The data frames are ↓

structure(list(question = c("Q1", "Q10", "Q11", "Q12", "Q2", 
"Q3", "Q4", "Q5", "Q6", "Q7", "Q8", "Q9"), n = c(204L, 204L, 
204L, 204L, 204L, 204L, 204L, 204L, 204L, 204L, 204L, 204L), 
    mean = c(5.22549019607843, NA, 4.95098039215686, 4.39705882352941, 
    5.47058823529412, 5.51470588235294, 4.50490196078431, 4.92647058823529, 
    4.40686274509804, 5.56862745098039, 5.56372549019608, 5.23529411764706
    ), sd = c(1.1524816893289, NA, 1.31214449357814, 1.5422430010719, 
    1.12039650223724, 1.15104553532809, 1.37714471881058, 1.34621721218454, 
    1.30030385262334, 0.871099231072865, 0.830963499839951, 1.36945187401243
    )), row.names = c(NA, 12L), class = c("tbl_df", "tbl", "data.frame"
))

structure(list(question = c("Q1", "Q10", "Q11", "Q12", "Q2", 
"Q3", "Q4", "Q5", "Q6", "Q7", "Q8", "Q9"), n = c(13L, 13L, 13L, 
13L, 13L, 13L, 13L, 13L, 13L, 13L, 13L, 13L), mean = c(5.38461538461539, 
4.38461538461539, 4.69230769230769, 4.30769230769231, 5.15384615384615, 
5.38461538461539, 4.76923076923077, 5.30769230769231, 4.53846153846154, 
5.61538461538461, 5.69230769230769, 4.92307692307692), sd = c(1.26085034391223, 
1.44559454541846, 1.03155347127648, 1.60128153805087, 0.898717034272917, 
1.12089707663561, 1.01273936708367, 0.85485041426511, 0.967417922046845, 
1.26085034391223, 0.85485041426511, 1.84668795692624)), row.names = c(NA, 
12L), class = c("tbl_df", "tbl", "data.frame"))

Something like this?

library(dplyr)
#> 
#> Attaching package: 'dplyr'
#> The following objects are masked from 'package:stats':
#> 
#>     filter, lag
#> The following objects are masked from 'package:base':
#> 
#>     intersect, setdiff, setequal, union
library(ggplot2)

data_1 <- structure(list(
  question = c(
    "Q1", "Q10", "Q11", "Q12", "Q2",
    "Q3", "Q4", "Q5", "Q6", "Q7", "Q8", "Q9"
  ), n = c(
    204L, 204L,
    204L, 204L, 204L, 204L, 204L, 204L, 204L, 204L, 204L, 204L
  ),
  mean = c(
    5.22549019607843, NA, 4.95098039215686, 4.39705882352941,
    5.47058823529412, 5.51470588235294, 4.50490196078431, 4.92647058823529,
    4.40686274509804, 5.56862745098039, 5.56372549019608, 5.23529411764706
  ), sd = c(
    1.1524816893289, NA, 1.31214449357814, 1.5422430010719,
    1.12039650223724, 1.15104553532809, 1.37714471881058, 1.34621721218454,
    1.30030385262334, 0.871099231072865, 0.830963499839951, 1.36945187401243
  )
), row.names = c(NA, 12L), class = c("tbl_df", "tbl", "data.frame"))

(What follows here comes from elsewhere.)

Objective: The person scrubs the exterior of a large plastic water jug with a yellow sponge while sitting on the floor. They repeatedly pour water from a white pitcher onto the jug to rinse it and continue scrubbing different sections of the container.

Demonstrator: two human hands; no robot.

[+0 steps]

data_2 <- structure(list(question = c(
  "Q1", "Q10", "Q11", "Q12", "Q2",
  "Q3", "Q4", "Q5", "Q6", "Q7", "Q8", "Q9"
), n = c(
  13L, 13L, 13L,
  13L, 13L, 13L, 13L, 13L, 13L, 13L, 13L, 13L
), mean = c(
  5.38461538461539,
  4.38461538461539, 4.69230769230769, 4.30769230769231, 5.15384615384615,
  5.38461538461539, 4.76923076923077, 5.30769230769231, 4.53846153846154,
  5.61538461538461, 5.69230769230769, 4.92307692307692
), sd = c(
  1.26085034391223,
  1.44559454541846, 1.03155347127648, 1.60128153805087, 0.898717034272917,
  1.12089707663561, 1.01273936708367, 0.85485041426511, 0.967417922046845,
  1.26085034391223, 0.85485041426511, 1.84668795692624
)), row.names = c(
  NA,
  12L
), class = c("tbl_df", "tbl", "data.frame"))

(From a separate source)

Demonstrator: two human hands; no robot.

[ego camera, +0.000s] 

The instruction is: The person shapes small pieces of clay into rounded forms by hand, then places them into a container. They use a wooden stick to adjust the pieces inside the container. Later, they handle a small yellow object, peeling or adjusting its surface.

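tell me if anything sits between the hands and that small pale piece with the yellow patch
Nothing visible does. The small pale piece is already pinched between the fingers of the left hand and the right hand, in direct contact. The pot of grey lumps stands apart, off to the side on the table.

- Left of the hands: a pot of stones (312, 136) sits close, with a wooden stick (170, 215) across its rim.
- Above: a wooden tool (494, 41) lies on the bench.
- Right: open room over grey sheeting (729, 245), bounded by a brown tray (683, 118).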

bind_rows(data_1, data_2, .id = "id") %>%
  filter(question %in% c("Q1", "Q2")) %>%
  ggplot(aes(x = question, y = mean)) +
  geom_bar(aes(fill = id), stat = "identity", position = "dodge2", width = 0.5) +
  geom_errorbar(aes(ymin = mean - sd, ymax = mean + sd, width = 0.5, colour = id)) +
  coord_flip()

1 Like

Thanks for introducing me bind_rows, this is almost perfect. Now I only need to find out how to tell which bar is from which data frame. There is one flaw though. The error bars should be in the middle of the bars.

If you notice, there's a legend using the column "id". This column is created by bind_rows while concatenating the two dataset. It assigns numbers in the same order of the datasets in which they are provided to the function call.

Unfortunately, I can't help you with this. I just used your snippet. I don't use ggplot2 much myself. Sorry, hopefully someone else will help you out.